Keep only the lines that hold the string "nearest", filtering out the rest of the entries below.

-------- Task input

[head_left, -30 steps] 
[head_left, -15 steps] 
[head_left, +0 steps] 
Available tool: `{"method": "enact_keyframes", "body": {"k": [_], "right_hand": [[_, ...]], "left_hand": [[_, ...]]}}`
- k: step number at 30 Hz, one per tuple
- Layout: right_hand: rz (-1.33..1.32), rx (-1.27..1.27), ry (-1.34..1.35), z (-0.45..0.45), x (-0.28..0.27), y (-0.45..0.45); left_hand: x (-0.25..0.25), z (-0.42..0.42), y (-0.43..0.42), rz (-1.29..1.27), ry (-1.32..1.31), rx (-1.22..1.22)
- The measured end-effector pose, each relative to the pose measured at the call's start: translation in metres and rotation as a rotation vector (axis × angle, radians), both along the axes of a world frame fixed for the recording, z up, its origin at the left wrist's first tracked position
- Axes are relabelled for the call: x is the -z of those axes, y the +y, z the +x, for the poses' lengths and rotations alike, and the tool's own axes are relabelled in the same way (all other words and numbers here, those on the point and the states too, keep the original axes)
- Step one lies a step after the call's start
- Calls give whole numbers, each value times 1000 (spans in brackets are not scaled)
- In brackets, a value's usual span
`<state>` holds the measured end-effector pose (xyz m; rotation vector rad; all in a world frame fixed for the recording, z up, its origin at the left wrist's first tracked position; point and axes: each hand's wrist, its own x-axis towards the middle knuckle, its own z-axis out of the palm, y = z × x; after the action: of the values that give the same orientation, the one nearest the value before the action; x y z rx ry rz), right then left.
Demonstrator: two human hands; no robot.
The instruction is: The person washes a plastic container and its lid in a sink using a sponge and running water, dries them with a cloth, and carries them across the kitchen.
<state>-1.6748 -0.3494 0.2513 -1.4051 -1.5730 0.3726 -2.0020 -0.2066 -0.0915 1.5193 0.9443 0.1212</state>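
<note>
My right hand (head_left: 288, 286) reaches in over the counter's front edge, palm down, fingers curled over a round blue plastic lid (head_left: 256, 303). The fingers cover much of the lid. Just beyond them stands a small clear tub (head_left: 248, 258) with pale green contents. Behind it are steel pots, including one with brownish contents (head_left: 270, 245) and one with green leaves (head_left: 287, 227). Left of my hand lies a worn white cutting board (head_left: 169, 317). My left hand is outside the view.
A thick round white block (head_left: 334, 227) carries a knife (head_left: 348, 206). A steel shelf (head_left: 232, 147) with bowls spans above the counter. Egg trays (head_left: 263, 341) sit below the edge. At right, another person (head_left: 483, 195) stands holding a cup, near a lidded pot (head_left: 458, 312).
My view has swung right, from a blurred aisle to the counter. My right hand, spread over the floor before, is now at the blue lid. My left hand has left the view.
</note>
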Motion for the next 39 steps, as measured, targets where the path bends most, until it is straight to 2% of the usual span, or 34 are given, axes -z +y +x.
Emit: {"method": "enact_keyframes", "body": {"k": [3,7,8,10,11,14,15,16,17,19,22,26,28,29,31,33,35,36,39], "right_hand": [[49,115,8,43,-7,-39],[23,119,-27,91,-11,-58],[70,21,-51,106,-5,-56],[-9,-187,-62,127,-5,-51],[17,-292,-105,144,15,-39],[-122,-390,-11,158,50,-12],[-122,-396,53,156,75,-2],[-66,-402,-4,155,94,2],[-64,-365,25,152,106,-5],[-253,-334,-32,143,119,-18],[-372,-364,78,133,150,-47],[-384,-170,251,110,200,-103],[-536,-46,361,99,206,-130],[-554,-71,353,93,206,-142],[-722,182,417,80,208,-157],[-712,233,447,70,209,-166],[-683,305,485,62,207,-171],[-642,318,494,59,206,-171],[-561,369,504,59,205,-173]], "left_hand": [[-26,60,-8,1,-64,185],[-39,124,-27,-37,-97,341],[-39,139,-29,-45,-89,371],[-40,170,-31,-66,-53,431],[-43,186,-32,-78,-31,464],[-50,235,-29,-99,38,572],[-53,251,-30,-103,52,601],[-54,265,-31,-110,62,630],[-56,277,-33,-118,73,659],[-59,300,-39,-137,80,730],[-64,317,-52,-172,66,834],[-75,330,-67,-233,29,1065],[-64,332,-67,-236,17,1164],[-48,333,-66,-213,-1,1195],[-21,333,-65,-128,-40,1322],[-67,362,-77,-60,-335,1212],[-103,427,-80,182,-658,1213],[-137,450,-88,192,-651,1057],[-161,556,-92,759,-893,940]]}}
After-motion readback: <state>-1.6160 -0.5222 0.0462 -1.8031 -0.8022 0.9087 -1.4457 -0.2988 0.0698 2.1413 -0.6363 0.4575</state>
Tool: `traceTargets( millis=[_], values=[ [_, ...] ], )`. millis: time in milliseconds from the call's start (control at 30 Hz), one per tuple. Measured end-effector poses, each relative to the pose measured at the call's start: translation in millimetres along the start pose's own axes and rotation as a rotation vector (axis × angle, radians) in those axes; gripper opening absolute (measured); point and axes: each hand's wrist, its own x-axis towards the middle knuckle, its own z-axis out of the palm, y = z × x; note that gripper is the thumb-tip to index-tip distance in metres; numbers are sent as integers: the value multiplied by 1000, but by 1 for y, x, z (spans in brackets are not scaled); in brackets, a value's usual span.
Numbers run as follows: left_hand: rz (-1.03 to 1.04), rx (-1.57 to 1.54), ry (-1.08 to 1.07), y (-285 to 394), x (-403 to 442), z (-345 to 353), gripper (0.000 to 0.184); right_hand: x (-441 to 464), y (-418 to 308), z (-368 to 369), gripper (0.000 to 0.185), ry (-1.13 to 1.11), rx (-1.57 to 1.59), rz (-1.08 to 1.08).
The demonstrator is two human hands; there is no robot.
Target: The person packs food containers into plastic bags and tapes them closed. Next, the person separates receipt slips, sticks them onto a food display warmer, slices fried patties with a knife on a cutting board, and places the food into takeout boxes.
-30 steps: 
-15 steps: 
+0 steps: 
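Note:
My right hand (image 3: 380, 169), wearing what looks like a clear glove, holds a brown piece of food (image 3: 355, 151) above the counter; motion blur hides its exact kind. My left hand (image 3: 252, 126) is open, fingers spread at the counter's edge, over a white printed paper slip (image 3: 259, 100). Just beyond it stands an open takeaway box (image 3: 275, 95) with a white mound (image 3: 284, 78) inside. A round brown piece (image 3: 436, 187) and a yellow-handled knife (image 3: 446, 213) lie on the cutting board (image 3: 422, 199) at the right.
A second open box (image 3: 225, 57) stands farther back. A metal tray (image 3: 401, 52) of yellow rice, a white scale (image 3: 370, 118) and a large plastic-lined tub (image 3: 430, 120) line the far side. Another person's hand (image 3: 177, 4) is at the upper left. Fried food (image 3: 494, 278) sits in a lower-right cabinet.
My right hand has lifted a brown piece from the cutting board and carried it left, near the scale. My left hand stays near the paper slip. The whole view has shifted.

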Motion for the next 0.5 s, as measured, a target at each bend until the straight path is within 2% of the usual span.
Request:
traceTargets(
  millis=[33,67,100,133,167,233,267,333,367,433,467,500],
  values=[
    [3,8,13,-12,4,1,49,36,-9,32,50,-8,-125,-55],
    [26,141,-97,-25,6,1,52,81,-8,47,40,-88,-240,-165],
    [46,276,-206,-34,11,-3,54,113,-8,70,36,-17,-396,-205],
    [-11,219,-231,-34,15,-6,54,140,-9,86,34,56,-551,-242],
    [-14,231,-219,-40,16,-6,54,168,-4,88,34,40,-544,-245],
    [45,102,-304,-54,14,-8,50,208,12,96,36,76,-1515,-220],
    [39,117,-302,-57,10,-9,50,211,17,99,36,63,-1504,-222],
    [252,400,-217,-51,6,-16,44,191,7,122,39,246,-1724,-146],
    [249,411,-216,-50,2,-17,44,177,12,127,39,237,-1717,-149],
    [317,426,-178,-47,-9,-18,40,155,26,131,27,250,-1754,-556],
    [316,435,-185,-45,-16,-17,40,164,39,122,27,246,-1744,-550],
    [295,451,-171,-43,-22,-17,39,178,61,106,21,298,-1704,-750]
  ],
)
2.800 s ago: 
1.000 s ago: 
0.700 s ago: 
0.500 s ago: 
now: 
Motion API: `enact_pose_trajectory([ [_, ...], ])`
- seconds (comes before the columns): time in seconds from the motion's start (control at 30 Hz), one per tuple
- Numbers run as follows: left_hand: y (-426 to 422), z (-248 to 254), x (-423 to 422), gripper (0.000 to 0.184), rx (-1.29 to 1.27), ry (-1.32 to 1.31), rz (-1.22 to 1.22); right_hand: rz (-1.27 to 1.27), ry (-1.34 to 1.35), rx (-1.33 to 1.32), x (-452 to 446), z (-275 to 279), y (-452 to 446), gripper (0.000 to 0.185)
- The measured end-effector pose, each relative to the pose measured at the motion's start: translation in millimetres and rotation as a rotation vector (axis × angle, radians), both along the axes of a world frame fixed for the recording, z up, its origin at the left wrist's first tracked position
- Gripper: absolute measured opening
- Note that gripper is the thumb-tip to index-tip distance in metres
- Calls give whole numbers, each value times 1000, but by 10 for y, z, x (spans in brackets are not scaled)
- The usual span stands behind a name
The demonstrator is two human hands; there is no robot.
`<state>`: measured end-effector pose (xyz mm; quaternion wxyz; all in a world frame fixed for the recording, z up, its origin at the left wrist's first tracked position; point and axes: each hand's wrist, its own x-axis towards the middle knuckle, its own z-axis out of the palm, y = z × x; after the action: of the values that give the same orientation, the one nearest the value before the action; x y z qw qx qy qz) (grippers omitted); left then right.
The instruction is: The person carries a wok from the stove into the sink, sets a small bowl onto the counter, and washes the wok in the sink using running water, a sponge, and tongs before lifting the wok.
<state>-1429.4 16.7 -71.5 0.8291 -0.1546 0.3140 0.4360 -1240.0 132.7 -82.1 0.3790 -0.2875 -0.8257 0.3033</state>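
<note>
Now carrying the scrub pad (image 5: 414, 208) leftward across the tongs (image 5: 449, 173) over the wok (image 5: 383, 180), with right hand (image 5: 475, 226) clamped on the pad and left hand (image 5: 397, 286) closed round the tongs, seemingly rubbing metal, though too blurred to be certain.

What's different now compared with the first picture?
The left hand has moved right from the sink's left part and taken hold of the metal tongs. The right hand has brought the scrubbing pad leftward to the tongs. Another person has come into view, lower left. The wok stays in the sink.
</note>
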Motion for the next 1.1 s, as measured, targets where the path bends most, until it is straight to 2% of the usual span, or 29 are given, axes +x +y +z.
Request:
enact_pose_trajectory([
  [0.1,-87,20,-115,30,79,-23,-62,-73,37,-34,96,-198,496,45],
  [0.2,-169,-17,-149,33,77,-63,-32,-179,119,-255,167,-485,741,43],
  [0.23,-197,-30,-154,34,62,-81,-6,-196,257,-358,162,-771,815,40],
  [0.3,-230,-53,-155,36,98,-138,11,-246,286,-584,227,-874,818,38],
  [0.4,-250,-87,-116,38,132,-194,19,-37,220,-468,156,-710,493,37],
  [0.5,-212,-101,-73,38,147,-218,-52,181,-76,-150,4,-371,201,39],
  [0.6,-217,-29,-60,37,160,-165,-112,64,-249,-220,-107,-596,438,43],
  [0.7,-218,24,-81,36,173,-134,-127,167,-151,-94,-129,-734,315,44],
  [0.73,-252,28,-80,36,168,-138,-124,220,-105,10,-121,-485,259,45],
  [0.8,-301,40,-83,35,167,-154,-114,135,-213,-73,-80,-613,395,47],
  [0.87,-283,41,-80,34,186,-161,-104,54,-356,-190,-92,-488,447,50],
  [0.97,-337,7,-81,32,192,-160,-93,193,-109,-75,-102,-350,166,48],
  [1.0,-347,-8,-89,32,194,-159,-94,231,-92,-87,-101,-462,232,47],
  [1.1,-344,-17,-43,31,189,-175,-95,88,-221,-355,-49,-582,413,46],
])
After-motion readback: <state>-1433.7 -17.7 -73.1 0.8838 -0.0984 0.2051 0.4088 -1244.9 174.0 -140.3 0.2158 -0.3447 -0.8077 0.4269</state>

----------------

* Exercise result
`<state>` holds the measured end-effector pose (xyz m; rotation vector rad; all in a world frame fixed for the recording, z up, its origin at the left wrist's first tracked position; point and axes: each hand's wrist, its own x-axis towards the middle knuckle, its own z-axis out of the palm, y = z × x; after the action: of the values that give the same orientation, the one nearest the value before the action; x y z rx ry rz), right then left.
`<state>`: measured end-effector pose (xyz mm; quaternion wxyz; all in a world frame fixed for the recording, z up, its origin at the left wrist's first tracked position; point and axes: each hand's wrist, its own x-axis towards the middle knuckle, its own z-axis out of the palm, y = z × x; after the action: of the values that give the same orientation, the one nearest the value before the action; x y z qw qx qy qz) (grippers omitted); left then right.

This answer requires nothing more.